By M.D. Kittle
MADISON — Gov. Tony Evers’ budget proposal calling for the creation of a public option plan — allowing people to buy into the state’s Medicaid program — could be devastating to cash-strapped rural hospitals, many already “just holding on.”
The Democrat says creating a state government-controlled health insurance marketplace and a public option for BadgerCare could help save the state money while expanding health care coverage.
But a study by Navigant Consulting Inc. found that a public option reimbursing at routinely low government health rates could put as much as 20.5 percent of rural hospitals in Wisconsin at risk of closing.
To put that in perspective, in 2017, 30 percent of Wisconsin’s population lived in rural areas, accounting for more than 1.7 million people relying on rural hospitals.
“When you go down the route of the public option, with more control of government health care, you go back to those dark days of the 1980s and early 1990s when people in this state could not access quality health care, in some cases without leaving the state,” said Mike Mikalsen, legislative aide to Sen Steve Nass (R-Whitewater).
“The risk and dangers of a public option are significant,” Mikalsen added.
Nationally, the Navigant analysis found a public option based on government-run health care rates could place as many as 55 percent of the 1,037 rural hospitals across 46 states in peril of closing.

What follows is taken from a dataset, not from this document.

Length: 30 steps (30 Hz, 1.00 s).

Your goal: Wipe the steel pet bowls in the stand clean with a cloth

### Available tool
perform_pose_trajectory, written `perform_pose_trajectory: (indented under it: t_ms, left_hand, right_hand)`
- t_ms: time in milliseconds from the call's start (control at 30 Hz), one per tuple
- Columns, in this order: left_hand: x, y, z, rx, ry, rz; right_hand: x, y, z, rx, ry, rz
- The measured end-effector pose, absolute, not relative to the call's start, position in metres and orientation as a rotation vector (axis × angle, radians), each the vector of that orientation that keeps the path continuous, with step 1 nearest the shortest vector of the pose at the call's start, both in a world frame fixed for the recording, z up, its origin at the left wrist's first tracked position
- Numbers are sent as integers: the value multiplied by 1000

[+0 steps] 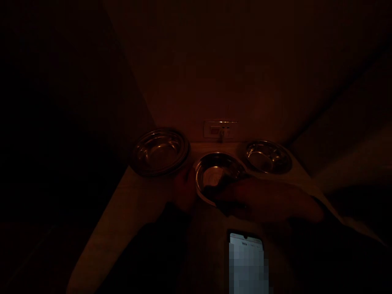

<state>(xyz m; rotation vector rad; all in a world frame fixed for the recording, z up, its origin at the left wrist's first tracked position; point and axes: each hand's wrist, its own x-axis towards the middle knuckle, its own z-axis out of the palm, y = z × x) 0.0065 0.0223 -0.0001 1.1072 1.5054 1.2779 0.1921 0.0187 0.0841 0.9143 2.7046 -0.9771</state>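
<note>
The scene is very dark. A shiny metal bowl [214,174] sits in the middle of the table, tilted slightly. My left hand [185,188] is closed at its left rim, the fingers mostly in shadow. Over the bowl's right side reaches my right hand [260,198], its fingers bent down into the bowl on a dark, cloth-like piece [225,181]. Shadow hides the exact shape of that piece.
Stacked metal plates or bowls [161,153] stand at the back left, and another metal bowl [268,157] at the back right. A lit phone [246,261] lies in front of me on the table [122,216]. A wall socket [219,130] holds a plug.
</note>
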Motion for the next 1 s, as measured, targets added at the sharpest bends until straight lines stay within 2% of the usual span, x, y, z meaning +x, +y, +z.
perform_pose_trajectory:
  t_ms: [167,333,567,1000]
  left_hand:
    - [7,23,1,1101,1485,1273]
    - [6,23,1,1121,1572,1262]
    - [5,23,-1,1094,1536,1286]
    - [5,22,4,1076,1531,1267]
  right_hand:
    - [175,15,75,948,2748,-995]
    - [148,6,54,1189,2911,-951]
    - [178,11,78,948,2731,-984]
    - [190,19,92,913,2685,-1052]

At the time of the 2019 study, the health care centers in the high risk category represented more than 63,000 staffed beds and 420,000 employees nationwide.
Those kinds of numbers have come into sharp focus over the course of a historic pandemic.

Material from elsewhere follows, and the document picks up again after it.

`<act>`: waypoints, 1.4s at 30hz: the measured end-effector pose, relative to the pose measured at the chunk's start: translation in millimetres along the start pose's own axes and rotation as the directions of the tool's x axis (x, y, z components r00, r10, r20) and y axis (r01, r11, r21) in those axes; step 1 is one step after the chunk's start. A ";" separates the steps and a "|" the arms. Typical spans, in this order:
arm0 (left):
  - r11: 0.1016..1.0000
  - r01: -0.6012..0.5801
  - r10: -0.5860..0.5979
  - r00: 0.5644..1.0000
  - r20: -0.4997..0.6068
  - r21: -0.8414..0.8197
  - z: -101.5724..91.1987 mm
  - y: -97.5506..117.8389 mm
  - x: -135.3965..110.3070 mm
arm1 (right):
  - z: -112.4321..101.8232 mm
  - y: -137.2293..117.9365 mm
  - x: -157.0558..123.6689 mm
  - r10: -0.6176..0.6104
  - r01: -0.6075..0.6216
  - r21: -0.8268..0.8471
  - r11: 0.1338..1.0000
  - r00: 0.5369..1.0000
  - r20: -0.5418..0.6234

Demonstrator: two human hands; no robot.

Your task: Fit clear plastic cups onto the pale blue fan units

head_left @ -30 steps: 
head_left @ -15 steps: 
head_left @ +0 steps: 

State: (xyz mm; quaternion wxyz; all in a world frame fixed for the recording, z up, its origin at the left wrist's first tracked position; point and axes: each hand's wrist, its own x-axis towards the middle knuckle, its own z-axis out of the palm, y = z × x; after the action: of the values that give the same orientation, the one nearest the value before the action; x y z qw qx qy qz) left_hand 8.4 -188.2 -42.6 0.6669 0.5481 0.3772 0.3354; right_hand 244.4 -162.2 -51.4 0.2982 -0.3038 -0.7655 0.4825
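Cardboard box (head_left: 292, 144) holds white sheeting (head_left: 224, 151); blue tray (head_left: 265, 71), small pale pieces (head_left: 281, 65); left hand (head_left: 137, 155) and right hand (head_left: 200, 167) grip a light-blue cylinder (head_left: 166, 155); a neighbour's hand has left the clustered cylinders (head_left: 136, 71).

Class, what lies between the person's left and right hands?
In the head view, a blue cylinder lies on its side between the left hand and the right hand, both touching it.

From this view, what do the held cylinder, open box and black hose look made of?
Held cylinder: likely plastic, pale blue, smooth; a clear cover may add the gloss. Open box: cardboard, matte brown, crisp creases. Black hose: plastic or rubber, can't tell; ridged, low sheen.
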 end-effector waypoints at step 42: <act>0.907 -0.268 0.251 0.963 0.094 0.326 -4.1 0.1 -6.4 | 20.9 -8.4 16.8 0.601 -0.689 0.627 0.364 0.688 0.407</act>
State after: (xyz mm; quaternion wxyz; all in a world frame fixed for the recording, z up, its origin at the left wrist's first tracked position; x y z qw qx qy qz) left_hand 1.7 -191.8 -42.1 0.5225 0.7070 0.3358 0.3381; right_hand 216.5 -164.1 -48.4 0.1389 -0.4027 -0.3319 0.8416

“We helped at all stages of the pandemic. Imagine what that was like in November, when virtually every hospital bed in the state was filled. Now imagine that without a rural health system,” said Tim Size, executive director of the Rural Wisconsin Health Cooperative. The cooperative is owned and operated by 43 rural, acute, general medical-surgical hospitals from Monroe to Ashland.

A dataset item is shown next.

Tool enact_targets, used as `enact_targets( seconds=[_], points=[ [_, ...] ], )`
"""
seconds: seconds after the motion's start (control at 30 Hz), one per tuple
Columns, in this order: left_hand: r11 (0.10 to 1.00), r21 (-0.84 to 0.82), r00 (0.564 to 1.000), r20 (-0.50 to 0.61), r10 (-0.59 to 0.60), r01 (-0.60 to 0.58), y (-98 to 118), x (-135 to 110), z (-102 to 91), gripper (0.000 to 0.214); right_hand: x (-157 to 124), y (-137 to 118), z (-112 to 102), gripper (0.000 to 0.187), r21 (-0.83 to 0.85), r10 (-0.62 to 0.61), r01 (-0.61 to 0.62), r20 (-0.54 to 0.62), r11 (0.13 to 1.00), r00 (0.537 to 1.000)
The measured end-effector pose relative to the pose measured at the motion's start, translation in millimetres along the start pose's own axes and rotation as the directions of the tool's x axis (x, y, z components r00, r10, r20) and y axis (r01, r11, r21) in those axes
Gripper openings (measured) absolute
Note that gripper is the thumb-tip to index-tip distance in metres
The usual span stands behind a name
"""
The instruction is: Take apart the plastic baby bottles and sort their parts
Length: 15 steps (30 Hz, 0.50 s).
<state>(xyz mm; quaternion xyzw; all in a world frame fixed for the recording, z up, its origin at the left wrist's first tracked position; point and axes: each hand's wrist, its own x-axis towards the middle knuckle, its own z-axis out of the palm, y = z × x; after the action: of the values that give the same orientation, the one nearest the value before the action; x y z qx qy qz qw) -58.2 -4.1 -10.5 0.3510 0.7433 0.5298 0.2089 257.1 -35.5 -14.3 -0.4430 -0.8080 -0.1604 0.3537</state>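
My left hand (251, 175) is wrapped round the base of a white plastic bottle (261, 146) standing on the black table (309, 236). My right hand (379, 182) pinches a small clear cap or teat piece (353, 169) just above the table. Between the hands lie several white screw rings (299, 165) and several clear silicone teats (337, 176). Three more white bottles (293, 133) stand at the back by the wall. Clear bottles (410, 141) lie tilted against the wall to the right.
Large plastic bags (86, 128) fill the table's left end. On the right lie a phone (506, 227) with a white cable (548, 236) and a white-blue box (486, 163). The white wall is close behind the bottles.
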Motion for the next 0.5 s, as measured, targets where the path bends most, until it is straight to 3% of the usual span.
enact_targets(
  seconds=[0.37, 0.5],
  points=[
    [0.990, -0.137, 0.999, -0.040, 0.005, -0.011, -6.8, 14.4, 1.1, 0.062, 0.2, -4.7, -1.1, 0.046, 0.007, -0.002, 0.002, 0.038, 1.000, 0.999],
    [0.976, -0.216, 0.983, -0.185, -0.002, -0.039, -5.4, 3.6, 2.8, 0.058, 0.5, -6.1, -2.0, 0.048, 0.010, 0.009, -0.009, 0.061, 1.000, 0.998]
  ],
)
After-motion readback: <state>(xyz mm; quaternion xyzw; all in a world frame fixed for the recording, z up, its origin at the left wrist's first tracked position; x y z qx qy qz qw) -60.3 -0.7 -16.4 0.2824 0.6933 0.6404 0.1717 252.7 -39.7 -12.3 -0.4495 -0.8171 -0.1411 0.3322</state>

Size says he’s not taking political sides on the pros and cons of a public option, but he agrees that “anything that recedes health care reimbursement rates at any level will create closures.”
“We have rural hospitals just holding on now,” Size said, noting the constant battles with low reimbursement rates, health care staffing shortages, “aggressive commercial insurers” and what he describes as a “double tsunami” of older health care professionals leaving medicine and becoming more frequent consumers of health care.
The rural health care advocate said the system has been blessed; it hasn’t lost a hospital in over a decade. But the pandemic and the economic damage it did to rural communities that had finally recovered from the last “Great Recession” have left many smaller health care providers extremely vulnerable.
“If the state and federal governments want rural hospitals, they have the power to make sure they’re there,” Size said. “If they don’t, we’ll disappear.”